→ YOUR INSTRUCTIONS
Each line below should be reproduced without any alteration.

→ COLLECTED DATA

______

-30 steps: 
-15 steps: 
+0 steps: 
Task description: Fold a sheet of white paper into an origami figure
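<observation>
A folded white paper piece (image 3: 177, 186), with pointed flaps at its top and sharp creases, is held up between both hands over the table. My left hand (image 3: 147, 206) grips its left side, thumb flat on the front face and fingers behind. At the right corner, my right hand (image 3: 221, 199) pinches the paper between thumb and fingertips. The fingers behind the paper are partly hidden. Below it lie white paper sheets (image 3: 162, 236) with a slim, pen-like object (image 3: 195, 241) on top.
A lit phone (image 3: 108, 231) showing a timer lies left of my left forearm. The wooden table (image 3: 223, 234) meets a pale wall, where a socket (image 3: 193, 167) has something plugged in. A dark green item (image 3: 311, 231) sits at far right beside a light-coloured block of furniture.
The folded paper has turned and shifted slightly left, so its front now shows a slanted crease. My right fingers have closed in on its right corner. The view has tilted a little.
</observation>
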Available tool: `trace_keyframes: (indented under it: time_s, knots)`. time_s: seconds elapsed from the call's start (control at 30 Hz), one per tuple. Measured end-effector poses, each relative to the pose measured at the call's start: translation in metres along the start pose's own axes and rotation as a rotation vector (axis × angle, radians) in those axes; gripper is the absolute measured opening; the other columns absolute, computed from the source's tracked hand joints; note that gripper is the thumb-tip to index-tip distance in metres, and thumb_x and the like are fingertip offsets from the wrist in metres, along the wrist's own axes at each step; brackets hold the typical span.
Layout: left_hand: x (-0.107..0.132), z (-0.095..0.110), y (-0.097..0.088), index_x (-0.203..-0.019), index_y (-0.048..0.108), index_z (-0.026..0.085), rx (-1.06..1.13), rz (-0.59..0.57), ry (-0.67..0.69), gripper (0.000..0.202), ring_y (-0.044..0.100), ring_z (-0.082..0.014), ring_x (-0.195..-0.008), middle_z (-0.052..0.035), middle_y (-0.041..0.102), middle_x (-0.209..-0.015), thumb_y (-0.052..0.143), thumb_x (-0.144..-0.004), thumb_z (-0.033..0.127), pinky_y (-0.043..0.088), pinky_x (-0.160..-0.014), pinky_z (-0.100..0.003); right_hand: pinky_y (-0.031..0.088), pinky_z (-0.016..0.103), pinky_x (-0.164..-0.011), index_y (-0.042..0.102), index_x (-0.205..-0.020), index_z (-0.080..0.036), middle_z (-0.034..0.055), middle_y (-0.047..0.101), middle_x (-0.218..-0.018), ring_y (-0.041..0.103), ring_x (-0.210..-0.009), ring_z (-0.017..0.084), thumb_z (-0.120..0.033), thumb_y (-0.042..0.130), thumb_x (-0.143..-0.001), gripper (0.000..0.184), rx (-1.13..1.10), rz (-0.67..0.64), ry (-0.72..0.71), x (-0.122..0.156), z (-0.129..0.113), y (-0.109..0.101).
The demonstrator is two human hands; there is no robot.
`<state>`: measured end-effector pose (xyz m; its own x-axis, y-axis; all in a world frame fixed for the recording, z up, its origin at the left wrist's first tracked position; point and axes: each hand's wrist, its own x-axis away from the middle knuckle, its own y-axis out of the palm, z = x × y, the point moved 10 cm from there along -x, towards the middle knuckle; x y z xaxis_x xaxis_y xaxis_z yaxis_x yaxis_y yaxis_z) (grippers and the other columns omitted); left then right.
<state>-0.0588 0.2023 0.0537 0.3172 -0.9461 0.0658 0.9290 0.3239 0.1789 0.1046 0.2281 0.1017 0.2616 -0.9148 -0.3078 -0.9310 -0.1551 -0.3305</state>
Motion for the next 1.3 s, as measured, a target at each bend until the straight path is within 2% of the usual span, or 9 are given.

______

→ EXERCISE ANSWER
-30 steps: 
-15 steps: 
+0 steps: 
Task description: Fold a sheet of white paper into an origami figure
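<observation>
A folded white paper piece (image 3: 177, 186), with pointed flaps at its top and sharp creases, is held up between both hands over the table. My left hand (image 3: 147, 206) grips its left side, thumb flat on the front face and fingers behind. At the right corner, my right hand (image 3: 221, 199) pinches the paper between thumb and fingertips. The fingers behind the paper are partly hidden. Below it lie white paper sheets (image 3: 162, 236) with a slim, pen-like object (image 3: 195, 241) on top.
A lit phone (image 3: 108, 231) showing a timer lies left of my left forearm. The wooden table (image 3: 223, 234) meets a pale wall, where a socket (image 3: 193, 167) has something plugged in. A dark green item (image 3: 311, 231) sits at far right beside a light-coloured block of furniture.
The folded paper has turned and shifted slightly left, so its front now shows a slanted crease. My right fingers have closed in on its right corner. The view has tilted a little.
</observation>
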Available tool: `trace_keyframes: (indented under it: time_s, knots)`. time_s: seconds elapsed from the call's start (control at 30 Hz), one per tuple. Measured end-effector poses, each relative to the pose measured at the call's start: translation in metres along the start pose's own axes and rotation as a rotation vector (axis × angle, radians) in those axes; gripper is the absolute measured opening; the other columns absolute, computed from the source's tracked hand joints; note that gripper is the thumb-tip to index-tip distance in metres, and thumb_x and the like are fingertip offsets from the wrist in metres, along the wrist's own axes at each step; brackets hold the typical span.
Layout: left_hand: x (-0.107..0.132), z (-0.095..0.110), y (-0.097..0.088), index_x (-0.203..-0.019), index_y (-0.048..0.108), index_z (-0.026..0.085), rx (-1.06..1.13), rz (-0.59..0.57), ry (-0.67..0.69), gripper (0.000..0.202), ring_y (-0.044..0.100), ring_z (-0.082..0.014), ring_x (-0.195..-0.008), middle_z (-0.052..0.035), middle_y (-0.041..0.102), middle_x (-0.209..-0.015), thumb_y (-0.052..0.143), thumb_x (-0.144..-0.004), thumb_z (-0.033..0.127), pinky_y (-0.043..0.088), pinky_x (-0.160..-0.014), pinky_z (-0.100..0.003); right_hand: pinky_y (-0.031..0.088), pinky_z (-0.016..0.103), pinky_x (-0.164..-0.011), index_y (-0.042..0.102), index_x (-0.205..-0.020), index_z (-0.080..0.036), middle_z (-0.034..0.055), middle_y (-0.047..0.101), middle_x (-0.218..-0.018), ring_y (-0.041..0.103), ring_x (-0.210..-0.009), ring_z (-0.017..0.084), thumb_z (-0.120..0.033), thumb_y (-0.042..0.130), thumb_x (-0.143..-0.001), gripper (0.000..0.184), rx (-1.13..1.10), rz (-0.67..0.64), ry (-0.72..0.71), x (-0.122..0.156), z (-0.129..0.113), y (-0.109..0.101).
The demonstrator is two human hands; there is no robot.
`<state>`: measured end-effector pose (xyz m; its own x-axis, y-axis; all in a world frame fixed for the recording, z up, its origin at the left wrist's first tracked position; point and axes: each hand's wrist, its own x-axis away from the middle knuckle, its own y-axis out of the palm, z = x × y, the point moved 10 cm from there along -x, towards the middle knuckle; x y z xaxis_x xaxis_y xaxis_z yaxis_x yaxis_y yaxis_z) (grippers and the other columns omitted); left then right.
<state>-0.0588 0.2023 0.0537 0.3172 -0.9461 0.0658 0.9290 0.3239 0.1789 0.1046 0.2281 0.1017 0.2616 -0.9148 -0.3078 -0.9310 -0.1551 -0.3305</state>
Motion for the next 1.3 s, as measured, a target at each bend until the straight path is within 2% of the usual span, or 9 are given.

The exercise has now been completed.